• [RECORDS SUPPLIED]
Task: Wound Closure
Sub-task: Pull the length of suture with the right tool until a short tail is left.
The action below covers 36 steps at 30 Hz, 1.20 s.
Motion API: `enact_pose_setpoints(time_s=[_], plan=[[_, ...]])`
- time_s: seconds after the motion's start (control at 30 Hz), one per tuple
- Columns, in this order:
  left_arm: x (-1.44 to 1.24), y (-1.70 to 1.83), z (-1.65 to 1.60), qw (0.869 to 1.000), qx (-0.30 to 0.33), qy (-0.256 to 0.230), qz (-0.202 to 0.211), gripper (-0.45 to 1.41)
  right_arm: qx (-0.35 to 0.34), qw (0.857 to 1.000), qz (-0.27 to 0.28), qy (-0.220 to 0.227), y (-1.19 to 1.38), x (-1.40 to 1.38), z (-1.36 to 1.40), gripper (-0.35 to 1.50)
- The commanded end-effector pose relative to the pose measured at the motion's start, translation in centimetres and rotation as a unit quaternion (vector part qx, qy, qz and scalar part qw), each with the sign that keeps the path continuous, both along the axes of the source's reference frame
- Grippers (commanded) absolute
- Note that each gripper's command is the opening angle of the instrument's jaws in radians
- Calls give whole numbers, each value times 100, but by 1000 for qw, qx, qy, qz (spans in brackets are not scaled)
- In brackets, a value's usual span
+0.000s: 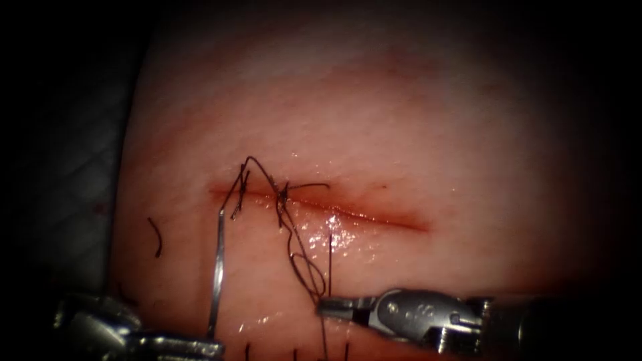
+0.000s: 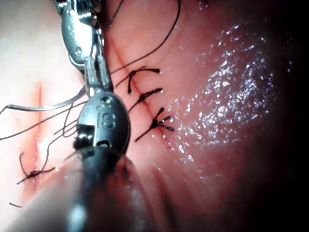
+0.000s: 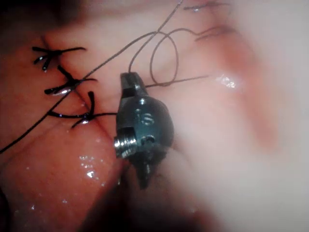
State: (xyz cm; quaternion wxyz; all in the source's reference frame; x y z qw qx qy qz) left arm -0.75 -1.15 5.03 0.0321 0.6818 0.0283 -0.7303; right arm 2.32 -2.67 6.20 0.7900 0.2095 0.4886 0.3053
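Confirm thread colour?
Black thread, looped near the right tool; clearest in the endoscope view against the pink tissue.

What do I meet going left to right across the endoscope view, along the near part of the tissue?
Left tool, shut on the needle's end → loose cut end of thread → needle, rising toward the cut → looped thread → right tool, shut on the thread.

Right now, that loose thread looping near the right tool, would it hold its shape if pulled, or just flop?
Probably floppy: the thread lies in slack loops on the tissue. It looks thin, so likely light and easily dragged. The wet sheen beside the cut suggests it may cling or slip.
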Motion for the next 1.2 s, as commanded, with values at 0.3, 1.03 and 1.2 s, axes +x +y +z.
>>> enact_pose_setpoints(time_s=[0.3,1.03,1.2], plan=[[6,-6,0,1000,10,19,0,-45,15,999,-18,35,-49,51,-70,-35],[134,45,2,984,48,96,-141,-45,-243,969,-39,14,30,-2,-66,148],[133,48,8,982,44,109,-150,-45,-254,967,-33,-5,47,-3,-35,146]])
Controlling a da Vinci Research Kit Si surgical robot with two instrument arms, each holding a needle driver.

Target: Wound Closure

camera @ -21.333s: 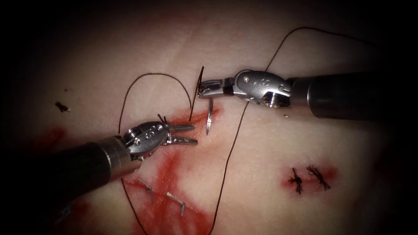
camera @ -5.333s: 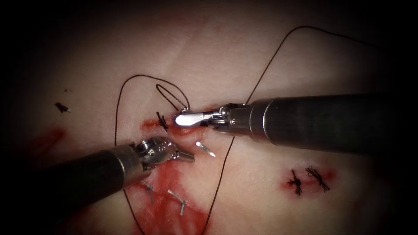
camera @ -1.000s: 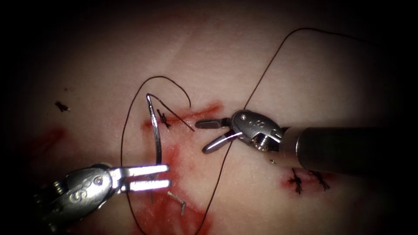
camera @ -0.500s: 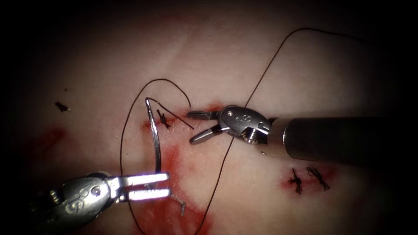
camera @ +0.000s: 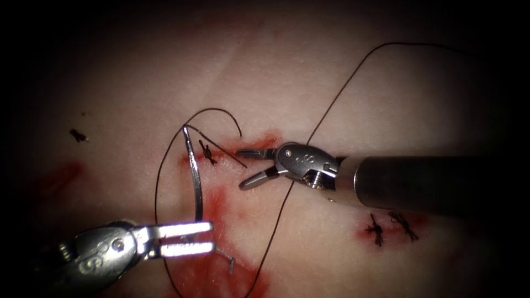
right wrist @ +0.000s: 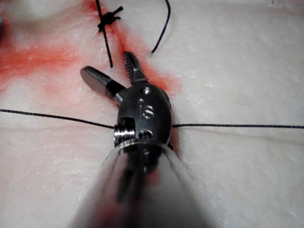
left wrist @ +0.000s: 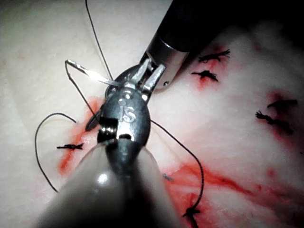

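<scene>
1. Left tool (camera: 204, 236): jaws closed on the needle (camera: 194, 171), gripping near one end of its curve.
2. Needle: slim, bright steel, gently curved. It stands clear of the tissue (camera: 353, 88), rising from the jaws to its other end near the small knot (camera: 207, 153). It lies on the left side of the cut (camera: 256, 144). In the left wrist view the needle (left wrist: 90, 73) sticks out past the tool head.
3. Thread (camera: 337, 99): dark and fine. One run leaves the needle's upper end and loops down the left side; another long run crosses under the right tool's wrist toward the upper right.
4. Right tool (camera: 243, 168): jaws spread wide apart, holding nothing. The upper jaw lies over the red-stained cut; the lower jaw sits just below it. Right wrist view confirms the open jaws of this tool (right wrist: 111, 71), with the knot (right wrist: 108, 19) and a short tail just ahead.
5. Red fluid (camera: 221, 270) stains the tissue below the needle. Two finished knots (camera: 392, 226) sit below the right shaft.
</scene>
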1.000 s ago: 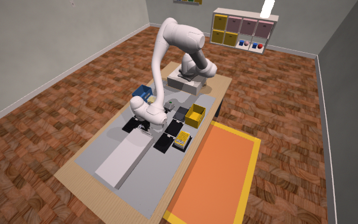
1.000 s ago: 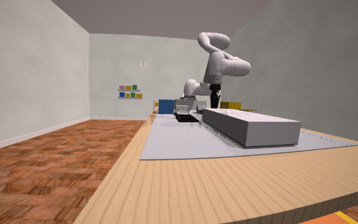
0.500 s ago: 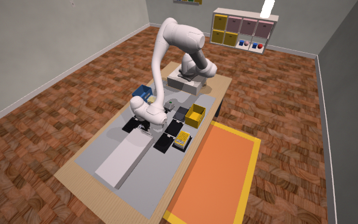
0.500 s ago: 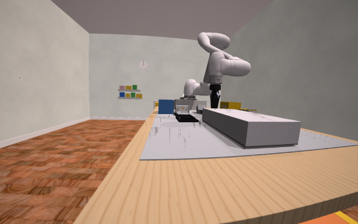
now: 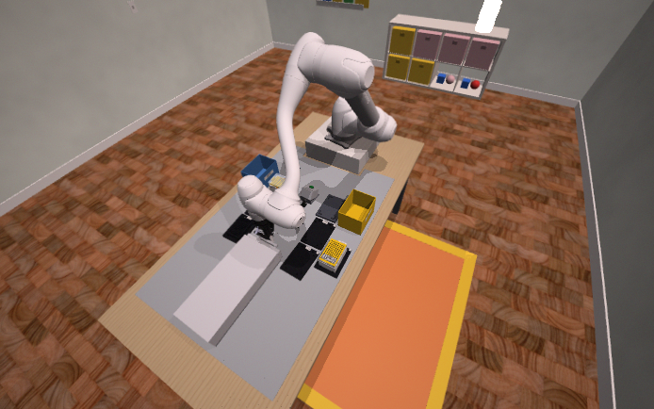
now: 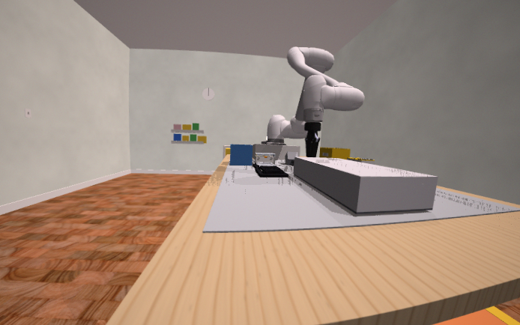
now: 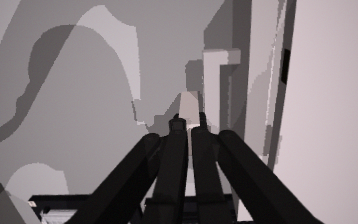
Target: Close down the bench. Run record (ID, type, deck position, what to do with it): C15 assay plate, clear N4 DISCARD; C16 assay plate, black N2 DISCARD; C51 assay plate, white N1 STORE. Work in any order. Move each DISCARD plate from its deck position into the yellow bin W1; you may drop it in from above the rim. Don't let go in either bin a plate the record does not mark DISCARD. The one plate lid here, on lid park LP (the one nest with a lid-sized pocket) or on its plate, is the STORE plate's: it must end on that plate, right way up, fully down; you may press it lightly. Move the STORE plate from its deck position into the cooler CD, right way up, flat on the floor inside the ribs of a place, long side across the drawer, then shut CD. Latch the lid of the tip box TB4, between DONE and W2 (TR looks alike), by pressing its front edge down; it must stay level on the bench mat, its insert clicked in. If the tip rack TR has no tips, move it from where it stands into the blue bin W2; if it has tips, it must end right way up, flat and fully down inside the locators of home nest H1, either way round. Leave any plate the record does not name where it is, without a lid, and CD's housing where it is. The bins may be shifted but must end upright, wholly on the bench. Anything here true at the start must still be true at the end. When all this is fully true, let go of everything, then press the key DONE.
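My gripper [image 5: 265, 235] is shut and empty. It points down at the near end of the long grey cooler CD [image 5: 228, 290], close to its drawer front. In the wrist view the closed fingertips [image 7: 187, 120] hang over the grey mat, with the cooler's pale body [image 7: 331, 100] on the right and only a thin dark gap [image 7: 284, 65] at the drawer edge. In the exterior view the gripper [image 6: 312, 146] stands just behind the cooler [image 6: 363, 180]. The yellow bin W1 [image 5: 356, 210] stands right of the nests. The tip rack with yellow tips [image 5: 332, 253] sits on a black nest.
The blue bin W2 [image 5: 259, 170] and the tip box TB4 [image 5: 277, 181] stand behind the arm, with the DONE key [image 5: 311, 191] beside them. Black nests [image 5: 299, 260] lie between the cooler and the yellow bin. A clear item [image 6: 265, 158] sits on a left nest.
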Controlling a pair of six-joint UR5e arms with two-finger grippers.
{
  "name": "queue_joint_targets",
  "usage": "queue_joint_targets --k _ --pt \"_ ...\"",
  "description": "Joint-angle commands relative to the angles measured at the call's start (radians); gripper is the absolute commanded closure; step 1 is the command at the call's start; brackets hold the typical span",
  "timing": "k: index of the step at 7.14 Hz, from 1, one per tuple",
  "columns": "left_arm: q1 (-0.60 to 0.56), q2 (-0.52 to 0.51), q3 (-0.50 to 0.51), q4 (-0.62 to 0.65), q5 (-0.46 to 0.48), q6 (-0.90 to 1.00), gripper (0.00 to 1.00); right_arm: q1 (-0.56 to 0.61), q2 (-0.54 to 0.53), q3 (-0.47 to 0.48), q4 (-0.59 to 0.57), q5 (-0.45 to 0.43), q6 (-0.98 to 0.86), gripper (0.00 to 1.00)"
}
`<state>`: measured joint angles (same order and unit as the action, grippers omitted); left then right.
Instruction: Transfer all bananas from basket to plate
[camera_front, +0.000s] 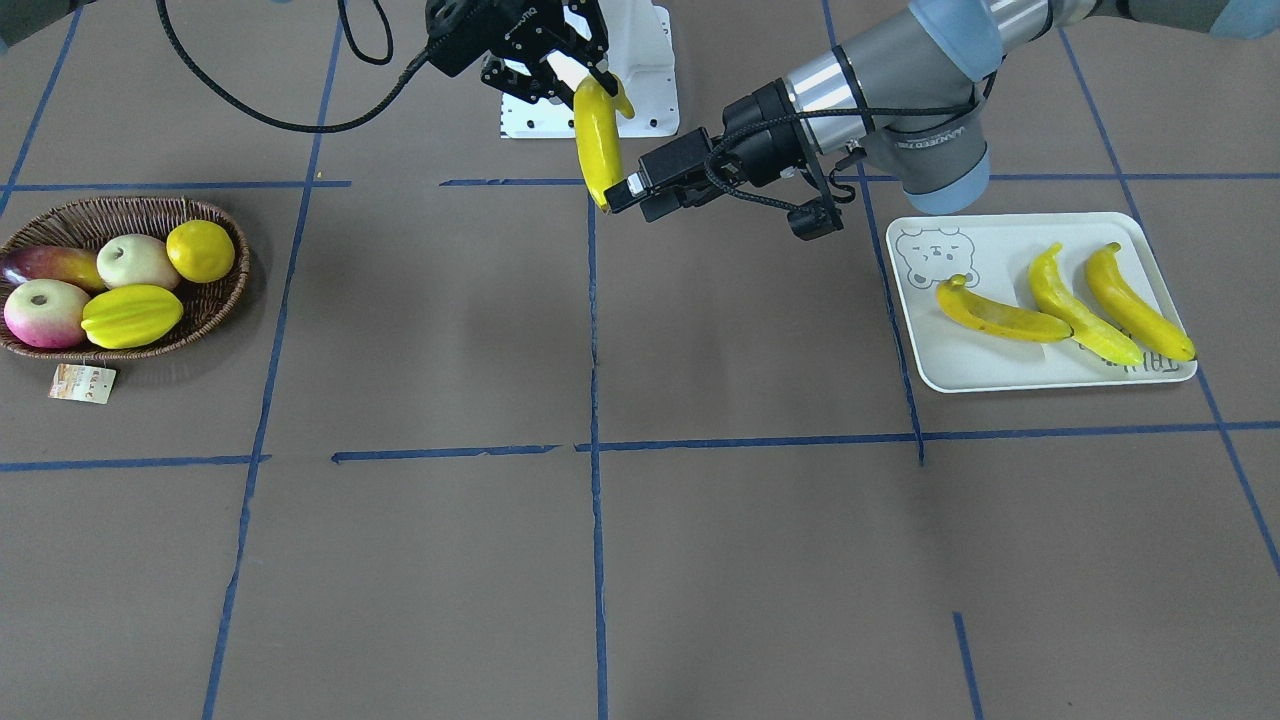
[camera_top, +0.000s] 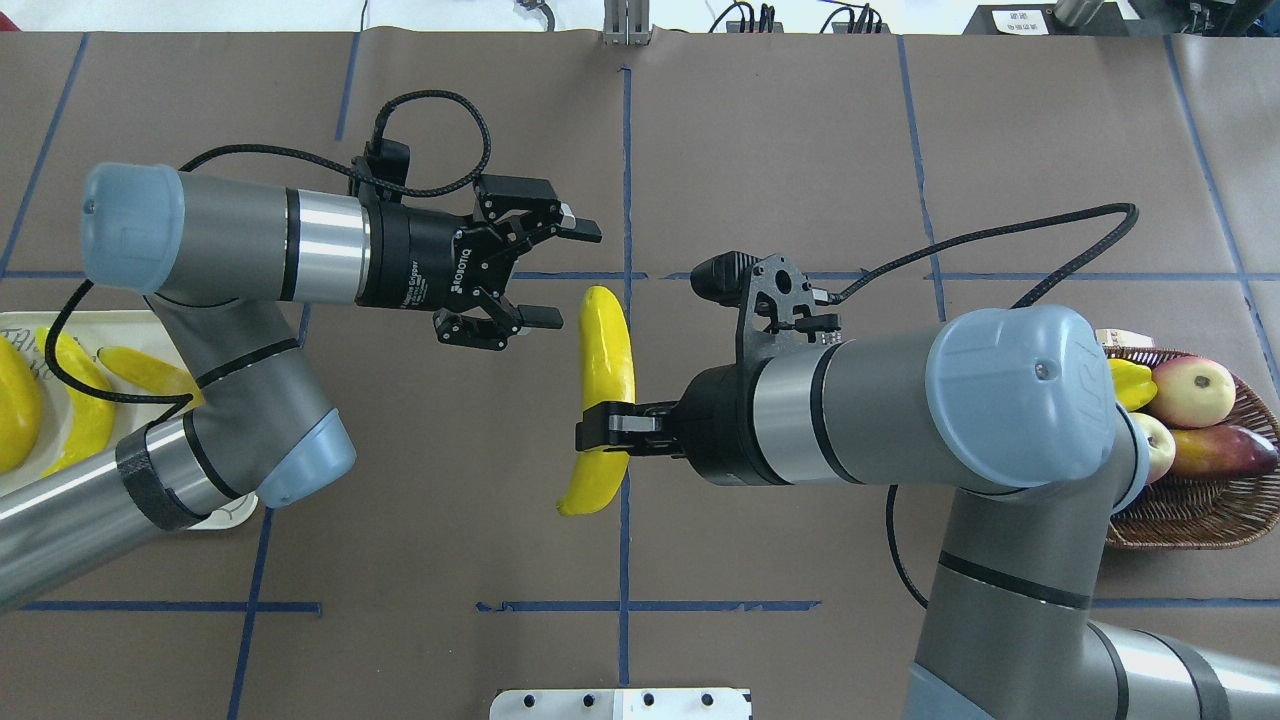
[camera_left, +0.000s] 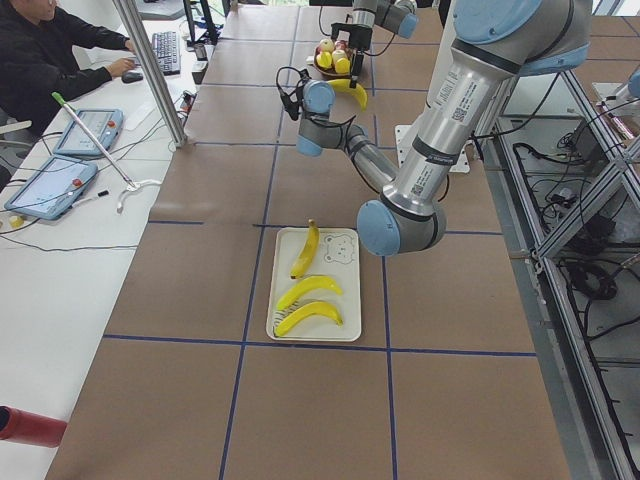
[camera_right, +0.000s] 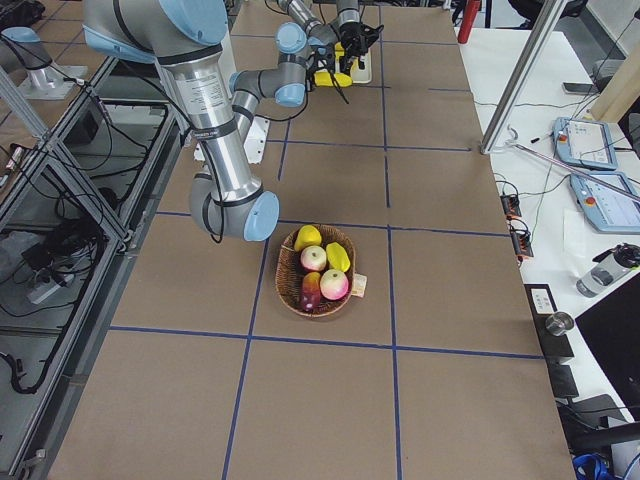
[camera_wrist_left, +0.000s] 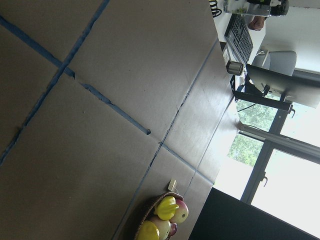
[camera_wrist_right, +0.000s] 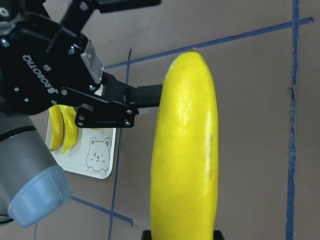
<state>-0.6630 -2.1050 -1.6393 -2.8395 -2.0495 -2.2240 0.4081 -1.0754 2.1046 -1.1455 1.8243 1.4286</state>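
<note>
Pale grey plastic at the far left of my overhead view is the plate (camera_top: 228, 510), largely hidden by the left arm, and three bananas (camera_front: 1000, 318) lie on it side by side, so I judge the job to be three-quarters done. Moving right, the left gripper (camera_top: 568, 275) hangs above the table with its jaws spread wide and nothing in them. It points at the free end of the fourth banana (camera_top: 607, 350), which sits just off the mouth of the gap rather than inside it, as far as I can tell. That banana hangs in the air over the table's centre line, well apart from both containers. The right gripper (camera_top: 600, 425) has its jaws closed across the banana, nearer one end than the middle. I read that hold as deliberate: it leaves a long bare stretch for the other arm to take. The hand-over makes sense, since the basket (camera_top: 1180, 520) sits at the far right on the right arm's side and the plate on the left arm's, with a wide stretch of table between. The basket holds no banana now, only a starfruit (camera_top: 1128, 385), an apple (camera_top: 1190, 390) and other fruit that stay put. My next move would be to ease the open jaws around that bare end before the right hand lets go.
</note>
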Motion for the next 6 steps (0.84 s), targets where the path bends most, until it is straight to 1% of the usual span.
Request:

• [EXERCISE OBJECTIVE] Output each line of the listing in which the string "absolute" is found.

• [TASK RESPONSE]
- Grippers (commanded) absolute
  "description": "Joint-angle commands relative to the angles measured at the call's start (radians); gripper is the absolute commanded closure; step 1 is the command at the call's start; brackets hold the typical span",

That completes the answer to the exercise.